REQUIRED WORK:
When you find the word "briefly" in a line of the entries, please copy the whole line.

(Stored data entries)
========================

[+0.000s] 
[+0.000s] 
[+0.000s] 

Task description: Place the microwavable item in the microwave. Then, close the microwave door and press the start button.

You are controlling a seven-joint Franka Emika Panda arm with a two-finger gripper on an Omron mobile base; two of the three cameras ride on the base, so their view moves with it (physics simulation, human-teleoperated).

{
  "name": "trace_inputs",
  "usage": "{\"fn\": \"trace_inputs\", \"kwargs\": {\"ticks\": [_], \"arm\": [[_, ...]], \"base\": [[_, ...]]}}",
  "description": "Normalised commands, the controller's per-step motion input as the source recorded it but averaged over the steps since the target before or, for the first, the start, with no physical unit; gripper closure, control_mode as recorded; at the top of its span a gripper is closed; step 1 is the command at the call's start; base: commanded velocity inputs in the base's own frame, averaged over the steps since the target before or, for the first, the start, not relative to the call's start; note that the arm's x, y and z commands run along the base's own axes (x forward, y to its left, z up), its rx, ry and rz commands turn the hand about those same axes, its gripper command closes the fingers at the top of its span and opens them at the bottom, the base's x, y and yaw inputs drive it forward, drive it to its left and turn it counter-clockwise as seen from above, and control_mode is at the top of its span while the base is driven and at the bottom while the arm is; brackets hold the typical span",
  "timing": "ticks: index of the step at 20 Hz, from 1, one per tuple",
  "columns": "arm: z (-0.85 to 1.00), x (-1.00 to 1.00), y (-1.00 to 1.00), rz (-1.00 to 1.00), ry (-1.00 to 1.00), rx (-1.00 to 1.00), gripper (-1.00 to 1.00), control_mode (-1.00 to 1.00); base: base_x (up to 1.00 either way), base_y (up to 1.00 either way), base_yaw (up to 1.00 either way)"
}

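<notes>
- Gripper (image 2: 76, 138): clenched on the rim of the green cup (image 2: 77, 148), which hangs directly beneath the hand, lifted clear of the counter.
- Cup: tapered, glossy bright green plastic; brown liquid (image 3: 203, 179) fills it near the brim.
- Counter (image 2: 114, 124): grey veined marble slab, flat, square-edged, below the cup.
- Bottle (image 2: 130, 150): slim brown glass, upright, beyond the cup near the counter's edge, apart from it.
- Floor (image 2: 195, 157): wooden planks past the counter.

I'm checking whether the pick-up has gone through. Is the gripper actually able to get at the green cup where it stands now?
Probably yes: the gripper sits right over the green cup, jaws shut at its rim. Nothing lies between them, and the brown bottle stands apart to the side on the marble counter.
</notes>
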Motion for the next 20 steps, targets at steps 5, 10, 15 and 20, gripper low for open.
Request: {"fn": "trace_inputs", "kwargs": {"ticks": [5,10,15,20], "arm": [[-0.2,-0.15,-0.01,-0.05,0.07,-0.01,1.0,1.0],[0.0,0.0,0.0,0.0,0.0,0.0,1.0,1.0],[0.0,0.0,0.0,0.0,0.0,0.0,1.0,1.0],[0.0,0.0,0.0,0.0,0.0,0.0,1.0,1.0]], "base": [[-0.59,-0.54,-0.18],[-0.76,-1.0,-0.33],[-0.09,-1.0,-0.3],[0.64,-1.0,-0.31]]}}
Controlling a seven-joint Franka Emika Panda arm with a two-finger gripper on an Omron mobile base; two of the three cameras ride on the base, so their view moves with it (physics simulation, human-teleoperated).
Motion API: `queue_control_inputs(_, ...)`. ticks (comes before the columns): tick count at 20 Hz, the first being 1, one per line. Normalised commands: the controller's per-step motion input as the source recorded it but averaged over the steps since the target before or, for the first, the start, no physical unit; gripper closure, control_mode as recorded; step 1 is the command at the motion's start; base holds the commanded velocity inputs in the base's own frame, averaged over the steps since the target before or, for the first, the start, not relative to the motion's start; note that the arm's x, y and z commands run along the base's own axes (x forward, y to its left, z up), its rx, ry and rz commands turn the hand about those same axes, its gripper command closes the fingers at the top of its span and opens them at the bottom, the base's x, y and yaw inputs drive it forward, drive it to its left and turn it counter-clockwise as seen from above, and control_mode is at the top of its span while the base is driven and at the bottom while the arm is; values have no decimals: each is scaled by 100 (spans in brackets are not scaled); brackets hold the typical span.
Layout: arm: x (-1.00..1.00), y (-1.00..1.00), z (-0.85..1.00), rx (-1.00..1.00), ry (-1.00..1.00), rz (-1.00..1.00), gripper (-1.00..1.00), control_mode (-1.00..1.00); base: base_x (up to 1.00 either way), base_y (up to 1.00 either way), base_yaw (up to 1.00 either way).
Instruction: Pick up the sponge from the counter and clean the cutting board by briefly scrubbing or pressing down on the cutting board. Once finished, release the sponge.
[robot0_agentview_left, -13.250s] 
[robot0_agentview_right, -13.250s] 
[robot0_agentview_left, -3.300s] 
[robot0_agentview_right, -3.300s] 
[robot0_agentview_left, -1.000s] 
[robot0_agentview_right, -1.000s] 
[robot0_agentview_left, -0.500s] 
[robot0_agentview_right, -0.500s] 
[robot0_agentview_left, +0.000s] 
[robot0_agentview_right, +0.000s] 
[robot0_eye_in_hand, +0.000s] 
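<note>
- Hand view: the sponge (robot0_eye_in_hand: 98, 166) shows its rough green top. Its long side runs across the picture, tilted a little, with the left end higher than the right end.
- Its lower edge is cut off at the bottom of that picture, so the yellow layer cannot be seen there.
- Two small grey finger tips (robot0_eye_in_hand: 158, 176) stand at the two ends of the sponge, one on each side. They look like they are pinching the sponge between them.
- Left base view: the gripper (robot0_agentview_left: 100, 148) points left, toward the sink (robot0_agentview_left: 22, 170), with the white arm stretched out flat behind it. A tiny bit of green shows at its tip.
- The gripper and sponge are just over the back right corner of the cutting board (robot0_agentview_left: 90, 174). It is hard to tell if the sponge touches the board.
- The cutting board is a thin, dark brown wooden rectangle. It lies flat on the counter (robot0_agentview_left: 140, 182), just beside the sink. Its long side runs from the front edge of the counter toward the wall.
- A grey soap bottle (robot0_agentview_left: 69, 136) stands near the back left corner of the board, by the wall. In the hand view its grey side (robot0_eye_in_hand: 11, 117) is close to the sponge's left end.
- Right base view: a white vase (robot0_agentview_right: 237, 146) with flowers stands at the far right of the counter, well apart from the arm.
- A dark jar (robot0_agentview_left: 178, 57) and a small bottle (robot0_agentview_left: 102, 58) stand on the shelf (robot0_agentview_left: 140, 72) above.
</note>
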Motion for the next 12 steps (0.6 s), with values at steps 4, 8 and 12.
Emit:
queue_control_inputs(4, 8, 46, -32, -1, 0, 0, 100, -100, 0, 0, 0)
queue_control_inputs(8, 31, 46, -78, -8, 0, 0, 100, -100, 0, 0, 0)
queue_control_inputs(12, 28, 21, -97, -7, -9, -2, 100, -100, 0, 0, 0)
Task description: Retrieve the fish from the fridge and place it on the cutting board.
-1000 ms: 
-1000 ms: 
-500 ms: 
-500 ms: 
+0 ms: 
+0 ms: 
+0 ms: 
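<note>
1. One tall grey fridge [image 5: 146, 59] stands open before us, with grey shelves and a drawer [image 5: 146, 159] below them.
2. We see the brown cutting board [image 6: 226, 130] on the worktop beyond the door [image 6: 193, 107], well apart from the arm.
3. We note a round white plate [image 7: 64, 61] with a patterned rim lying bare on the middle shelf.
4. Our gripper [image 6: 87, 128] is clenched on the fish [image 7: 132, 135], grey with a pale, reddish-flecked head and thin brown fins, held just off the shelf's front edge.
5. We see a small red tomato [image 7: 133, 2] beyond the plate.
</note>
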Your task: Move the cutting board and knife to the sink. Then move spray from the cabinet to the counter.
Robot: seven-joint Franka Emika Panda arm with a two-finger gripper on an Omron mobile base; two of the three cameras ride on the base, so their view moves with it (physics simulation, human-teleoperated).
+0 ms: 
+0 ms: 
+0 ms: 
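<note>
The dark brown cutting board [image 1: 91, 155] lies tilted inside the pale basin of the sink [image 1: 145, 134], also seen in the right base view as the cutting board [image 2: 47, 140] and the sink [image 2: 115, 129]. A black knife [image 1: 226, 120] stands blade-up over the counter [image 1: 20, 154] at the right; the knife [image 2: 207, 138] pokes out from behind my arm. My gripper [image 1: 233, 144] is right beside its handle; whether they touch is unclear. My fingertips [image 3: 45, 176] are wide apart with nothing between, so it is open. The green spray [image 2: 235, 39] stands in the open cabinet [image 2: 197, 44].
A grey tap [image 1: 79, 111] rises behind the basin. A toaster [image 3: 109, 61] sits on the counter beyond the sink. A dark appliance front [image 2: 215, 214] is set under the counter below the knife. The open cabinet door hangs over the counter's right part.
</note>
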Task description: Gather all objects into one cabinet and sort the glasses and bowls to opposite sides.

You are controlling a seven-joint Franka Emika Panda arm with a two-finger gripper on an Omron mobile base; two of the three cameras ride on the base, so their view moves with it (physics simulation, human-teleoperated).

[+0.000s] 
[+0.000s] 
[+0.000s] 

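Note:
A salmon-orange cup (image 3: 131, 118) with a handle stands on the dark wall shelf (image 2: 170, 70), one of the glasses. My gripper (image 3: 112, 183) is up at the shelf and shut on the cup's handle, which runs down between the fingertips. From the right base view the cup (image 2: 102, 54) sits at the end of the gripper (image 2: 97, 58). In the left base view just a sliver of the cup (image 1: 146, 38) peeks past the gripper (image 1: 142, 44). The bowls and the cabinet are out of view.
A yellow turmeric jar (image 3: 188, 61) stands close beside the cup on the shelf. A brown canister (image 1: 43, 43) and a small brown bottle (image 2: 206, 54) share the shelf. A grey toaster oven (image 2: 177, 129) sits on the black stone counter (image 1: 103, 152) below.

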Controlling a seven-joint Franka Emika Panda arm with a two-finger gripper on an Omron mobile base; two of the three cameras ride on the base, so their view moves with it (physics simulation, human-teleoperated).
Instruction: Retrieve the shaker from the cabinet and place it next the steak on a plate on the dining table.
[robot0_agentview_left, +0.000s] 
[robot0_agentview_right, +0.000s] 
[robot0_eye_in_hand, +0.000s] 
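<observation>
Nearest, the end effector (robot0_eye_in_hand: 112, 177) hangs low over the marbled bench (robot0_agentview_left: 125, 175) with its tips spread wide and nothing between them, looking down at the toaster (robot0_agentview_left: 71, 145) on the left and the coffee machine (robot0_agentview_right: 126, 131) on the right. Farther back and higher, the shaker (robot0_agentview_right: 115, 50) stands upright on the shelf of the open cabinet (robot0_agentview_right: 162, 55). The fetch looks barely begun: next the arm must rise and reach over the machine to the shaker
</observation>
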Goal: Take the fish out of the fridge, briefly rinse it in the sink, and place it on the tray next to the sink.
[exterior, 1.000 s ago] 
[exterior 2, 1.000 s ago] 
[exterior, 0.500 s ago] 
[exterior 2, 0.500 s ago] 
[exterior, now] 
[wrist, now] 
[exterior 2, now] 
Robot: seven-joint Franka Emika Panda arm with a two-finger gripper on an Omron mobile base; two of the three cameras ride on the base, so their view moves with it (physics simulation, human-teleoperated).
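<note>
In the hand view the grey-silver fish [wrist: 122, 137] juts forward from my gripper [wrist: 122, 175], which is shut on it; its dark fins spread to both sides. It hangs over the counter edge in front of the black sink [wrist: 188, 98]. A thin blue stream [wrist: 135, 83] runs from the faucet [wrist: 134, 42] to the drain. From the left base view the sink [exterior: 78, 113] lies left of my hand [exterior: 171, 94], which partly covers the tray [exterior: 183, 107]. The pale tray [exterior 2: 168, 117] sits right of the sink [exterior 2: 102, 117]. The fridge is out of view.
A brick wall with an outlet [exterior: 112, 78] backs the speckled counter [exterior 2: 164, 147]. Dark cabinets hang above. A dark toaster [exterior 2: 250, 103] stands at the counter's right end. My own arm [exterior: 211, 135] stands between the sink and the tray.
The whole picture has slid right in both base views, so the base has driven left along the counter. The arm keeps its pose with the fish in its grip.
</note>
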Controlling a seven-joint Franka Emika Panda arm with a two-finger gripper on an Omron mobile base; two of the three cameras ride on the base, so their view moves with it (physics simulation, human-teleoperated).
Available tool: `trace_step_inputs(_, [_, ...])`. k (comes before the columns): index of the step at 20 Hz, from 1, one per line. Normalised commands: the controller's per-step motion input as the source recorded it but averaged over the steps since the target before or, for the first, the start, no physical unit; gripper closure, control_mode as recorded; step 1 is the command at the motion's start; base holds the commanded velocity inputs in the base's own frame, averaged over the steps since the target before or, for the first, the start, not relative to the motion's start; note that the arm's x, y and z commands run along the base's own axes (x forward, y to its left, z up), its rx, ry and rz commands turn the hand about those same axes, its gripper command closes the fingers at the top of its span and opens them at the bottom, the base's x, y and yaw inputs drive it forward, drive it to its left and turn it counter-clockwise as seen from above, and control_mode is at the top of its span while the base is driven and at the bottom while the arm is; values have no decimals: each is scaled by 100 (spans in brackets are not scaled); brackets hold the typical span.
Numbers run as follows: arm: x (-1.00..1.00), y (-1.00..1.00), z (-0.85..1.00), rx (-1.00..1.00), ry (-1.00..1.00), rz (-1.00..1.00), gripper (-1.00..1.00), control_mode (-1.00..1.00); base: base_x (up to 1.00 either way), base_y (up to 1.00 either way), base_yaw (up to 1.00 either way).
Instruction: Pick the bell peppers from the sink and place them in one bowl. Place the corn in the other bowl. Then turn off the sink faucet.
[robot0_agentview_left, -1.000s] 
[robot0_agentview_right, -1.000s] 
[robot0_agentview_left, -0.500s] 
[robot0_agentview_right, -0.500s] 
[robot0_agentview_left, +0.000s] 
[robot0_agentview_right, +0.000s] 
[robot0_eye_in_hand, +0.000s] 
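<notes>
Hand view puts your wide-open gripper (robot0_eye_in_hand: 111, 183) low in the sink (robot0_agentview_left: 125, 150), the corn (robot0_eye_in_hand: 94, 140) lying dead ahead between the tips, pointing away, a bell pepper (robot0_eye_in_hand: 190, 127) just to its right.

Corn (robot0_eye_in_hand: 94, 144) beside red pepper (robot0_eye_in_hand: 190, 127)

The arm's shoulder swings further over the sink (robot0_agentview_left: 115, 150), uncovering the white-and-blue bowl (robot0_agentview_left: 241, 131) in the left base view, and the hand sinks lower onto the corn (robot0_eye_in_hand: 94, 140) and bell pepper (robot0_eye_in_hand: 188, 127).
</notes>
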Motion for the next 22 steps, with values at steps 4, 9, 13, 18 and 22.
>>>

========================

RESPONSE:
Instruction: Pick up the sponge from the counter and clean the cutting board by briefly scrubbing or pressing down on the cutting board. Once finished, release the sponge.
Goal: Take the fish out of the fridge, briefly rinse it in the sink, and place it on the tray next to the sink.

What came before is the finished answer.